In "It's Not Easy Being Green: Jealousy and Envy in the Workplace," published last year in the annual Research in Personnel and Human Resources Management series, Vecchio explores the roots of workplace resentment as well as some favored responses, including the compulsion some business travelers feel to bring back a token gift from a perceived plum trip. They hope the goodie will soothe the resentment of colleagues chained to their desks.
According to a study Vecchio cites, 77 percent of employees surveyed had witnessed jealousy around the office within the past month, and more than half admitted to being directly involved. However, Vecchio, ND's Franklin D. Schurz Professor of Management, says almost no research has been done to explain jealousy and envy specifically in organizational settings.
The ND professor thus set out to verify whether more general findings about resentment hold true at work. For instance, jealousy among children has been found to be greater in families with intensely affectionate mothers. But in a survey of 111 first-level supervisors, Vecchio found that inconsiderate supervisors fueled more jealousy and envy among subordinates than did bosses perceived as nurturing. Vecchio also found that employees who appeared to have a strong Protestant work ethic were more apt to react emotionally to office situations, making them more prone to envy and jealousy.
Males expressed more workplace envy and less jealousy than females. The researcher attributes this to men being more attuned to threats to competitive standing, while women are more attuned to threats to social relations. In Vecchio's analysis, jealousy is more about holding on to what one possesses, particularly prized relationships, while envy pertains to what a person would like to have but doesn't.
Jealousy and envy seem to arise less frequently in large offices than small.

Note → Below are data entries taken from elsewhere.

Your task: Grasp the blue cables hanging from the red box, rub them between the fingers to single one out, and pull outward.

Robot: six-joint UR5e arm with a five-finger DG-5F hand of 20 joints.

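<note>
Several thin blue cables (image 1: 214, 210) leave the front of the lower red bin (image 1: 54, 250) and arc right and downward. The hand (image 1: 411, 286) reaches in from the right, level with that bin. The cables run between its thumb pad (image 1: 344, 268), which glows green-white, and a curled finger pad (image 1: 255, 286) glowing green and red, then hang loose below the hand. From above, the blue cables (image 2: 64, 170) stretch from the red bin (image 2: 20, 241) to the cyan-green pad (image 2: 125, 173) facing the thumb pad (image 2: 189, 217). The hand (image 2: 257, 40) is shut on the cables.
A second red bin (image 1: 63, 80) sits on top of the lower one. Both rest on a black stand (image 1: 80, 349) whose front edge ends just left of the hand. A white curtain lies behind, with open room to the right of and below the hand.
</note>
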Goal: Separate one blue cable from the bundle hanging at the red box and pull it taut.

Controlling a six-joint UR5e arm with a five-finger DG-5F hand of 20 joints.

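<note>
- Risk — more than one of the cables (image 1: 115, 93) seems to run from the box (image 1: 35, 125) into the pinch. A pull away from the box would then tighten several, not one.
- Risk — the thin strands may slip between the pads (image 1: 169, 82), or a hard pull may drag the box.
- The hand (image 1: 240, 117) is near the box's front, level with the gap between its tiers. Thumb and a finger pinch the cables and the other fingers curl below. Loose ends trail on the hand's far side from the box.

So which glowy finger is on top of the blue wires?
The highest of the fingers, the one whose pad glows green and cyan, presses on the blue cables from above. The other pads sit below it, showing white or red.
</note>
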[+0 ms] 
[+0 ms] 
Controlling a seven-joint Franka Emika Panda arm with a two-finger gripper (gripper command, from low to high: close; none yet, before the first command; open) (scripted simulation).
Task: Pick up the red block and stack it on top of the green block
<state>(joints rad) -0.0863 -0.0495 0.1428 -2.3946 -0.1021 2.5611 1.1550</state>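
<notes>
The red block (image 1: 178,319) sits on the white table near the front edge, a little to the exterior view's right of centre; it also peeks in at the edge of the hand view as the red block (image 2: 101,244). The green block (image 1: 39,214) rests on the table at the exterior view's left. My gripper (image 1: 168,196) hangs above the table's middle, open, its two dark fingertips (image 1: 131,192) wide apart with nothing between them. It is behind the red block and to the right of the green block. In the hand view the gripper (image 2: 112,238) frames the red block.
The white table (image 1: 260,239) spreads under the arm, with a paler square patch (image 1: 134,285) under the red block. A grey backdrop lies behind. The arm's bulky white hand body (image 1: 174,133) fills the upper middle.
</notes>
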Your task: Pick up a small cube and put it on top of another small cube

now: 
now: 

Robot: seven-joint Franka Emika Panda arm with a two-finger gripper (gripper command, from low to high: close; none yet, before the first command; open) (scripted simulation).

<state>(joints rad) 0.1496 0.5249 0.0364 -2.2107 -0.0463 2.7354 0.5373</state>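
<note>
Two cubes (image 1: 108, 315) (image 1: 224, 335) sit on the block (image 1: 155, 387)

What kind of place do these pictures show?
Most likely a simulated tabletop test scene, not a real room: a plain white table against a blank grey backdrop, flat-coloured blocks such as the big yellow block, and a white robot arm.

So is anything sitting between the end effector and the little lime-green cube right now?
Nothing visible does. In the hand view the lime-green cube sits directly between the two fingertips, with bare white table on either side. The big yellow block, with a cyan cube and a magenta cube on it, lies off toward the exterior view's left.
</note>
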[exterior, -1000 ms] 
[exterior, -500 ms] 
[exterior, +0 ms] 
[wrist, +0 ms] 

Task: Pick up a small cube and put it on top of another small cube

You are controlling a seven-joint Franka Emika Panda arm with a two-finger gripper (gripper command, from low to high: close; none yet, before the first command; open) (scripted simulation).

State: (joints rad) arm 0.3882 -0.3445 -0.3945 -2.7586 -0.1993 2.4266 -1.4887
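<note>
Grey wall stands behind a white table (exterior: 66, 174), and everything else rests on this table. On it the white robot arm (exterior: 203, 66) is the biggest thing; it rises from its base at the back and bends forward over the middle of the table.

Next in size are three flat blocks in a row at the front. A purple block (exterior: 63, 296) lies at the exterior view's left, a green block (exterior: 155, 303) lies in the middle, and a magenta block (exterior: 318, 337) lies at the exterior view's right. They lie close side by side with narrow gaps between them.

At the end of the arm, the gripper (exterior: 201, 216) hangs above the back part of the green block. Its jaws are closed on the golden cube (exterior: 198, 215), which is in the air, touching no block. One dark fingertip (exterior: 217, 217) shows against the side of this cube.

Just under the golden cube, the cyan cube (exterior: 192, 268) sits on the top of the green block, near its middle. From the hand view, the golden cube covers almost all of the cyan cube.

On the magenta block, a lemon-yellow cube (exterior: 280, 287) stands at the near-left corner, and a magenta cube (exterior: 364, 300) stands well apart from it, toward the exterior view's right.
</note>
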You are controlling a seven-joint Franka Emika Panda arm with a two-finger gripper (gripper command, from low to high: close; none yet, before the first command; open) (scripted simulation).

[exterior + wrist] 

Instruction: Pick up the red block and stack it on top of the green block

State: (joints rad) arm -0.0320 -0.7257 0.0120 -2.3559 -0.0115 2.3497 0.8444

Vecchio suggests two possible explanations: People tend to feel less possessive in larger groups, or employees may shrug off such inequities as a colleague with less seniority earning more than they are as being a consequence of working in a big, inefficient organization.
On the other hand, employees who find themselves the object of envy and jealousy may be victims of what's known as the Cinderella complex. Like the virtuous, uncomplaining Cinderella, Vecchio says, "merely doing one's job well can arouse a sense of inferiority in others that leads to resentment and hostility."